As for the shuttle, that's a case of why budget constraints should not get in the way of space travel.  Kill something else instead of having everyone be shoved up in a Sequester-inspired design or some spacejunk from some company who wants to privatize space travel.


Recoil Therapy: I saw a Mercury capsule (perhaps at the Air & Space Museum in DC or the Air Force Museum in Dayton, OH - both great places) & thought it was just a model mock up. That thing is TINY, as in fit in the back of a pickup tiny. I don't know how those guys managed to get into that thing with their giant balls.


Unfortunately not great enough to get much more than simulator parts for the shuttle since we don't have enough internationals coming to the city (Curran's attraction of Chinese - to the detriment of Daytonians - to the University of Dayton aside).  That, and the capsule is about the next thing to come for design instead of a perfectly good Shuttle.
 
2013-06-02 11:09:50 AM

phalamir: We weren't doing anything with the shuttle. shuttle go up, shuttle go down. That was it. If we were actually working toward some goal,like we were in the 60s, it would be one thing, but we were flinging people up there to fling people up there. Until someone is willing to pony up serious money and effort to reach some goal (or series of goals), putting people in danger for nothing isn't ballsy, it is sociopathic


Yet it was the proverbial "daily driver" for going up to places like the ISS, and far better than the privatized solution.   It may not sit well with corner-cutters that think NASA is doing too much, but that's how it is.

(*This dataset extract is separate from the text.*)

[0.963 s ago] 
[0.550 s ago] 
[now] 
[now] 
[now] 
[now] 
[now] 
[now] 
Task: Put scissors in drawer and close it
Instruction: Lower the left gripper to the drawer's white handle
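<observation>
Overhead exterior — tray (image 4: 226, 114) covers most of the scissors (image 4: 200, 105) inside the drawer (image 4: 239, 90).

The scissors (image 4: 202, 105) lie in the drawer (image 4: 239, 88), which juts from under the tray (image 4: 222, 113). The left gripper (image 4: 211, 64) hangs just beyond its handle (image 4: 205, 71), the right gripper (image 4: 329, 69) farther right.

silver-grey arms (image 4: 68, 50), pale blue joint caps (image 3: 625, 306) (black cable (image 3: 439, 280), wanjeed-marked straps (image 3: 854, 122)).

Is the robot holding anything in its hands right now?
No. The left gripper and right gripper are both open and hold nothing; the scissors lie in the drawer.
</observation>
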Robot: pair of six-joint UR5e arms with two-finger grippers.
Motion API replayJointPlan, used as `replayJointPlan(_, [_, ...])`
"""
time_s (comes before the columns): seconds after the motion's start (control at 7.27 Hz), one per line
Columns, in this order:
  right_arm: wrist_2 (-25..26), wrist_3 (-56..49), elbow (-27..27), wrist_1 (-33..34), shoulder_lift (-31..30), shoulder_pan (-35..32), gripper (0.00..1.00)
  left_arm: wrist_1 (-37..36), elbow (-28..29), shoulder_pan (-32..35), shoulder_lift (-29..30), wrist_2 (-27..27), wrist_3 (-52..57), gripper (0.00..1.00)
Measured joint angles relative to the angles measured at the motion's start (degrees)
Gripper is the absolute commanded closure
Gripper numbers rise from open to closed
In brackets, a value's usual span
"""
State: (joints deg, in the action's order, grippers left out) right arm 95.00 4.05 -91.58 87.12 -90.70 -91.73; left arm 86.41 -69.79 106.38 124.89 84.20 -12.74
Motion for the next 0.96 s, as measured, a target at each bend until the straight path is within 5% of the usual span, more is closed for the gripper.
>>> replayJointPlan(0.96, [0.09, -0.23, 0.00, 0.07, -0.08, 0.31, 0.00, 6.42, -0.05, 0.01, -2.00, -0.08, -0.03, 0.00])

Now if you're not being serious, welcome to my ignore list.
 
2013-06-02 11:12:14 AM
The only thing smaller than these spaceships is the new generation of 3D printers coming out.  Those things are tiny.  We could colonize Mars with a dozen of those.
 
2013-06-02 11:13:57 AM

Quantum Apostrophe: Recoil Therapy: It's absolutely incredible what they went through/what they risked. It makes me ashamed that as their children/grandchildren we just turned our back on the whole thing & walked away a few years ago.

I don't understand that. Coal miners risked a lot to power 19th century locomotives, do you also lament the passing of steam locomotives? The Space Age is a cold dead corpse, it's just having a few twitches now and then.

Things move on, haven't you noticed? No one needs the Concorde anymore either. It's DEAD. FINISHED.

MOVE
THE
fark
ON


Yeah, wormhole transporters are sooo much better than using vehicles to move from point to point.

Oh wait, we haven't gotten above needing vehicles to move people and objects around?  How could that be? We don't need trains or Concordes, therefore we don't need vehicles of any sort.

/Snark factor 5
 
2013-06-02 11:14:41 AM

phalamir: BTW I want them to do stuff in space.  But until the NASA budget exceeds the Department of the Interior's bumwad budget for northern Idaho, it just ain't happening


Even at its peak the entire Apollo budget was less then what American woman spent on make up in a year.
 
2013-06-02 11:16:33 AM

Quantum Apostrophe: I don't understand that. Coal miners risked a lot to power 19th century locomotives, do you also lament the passing of steam locomotives? The Space Age is a cold dead corpse, it's just having a few twitches now and then.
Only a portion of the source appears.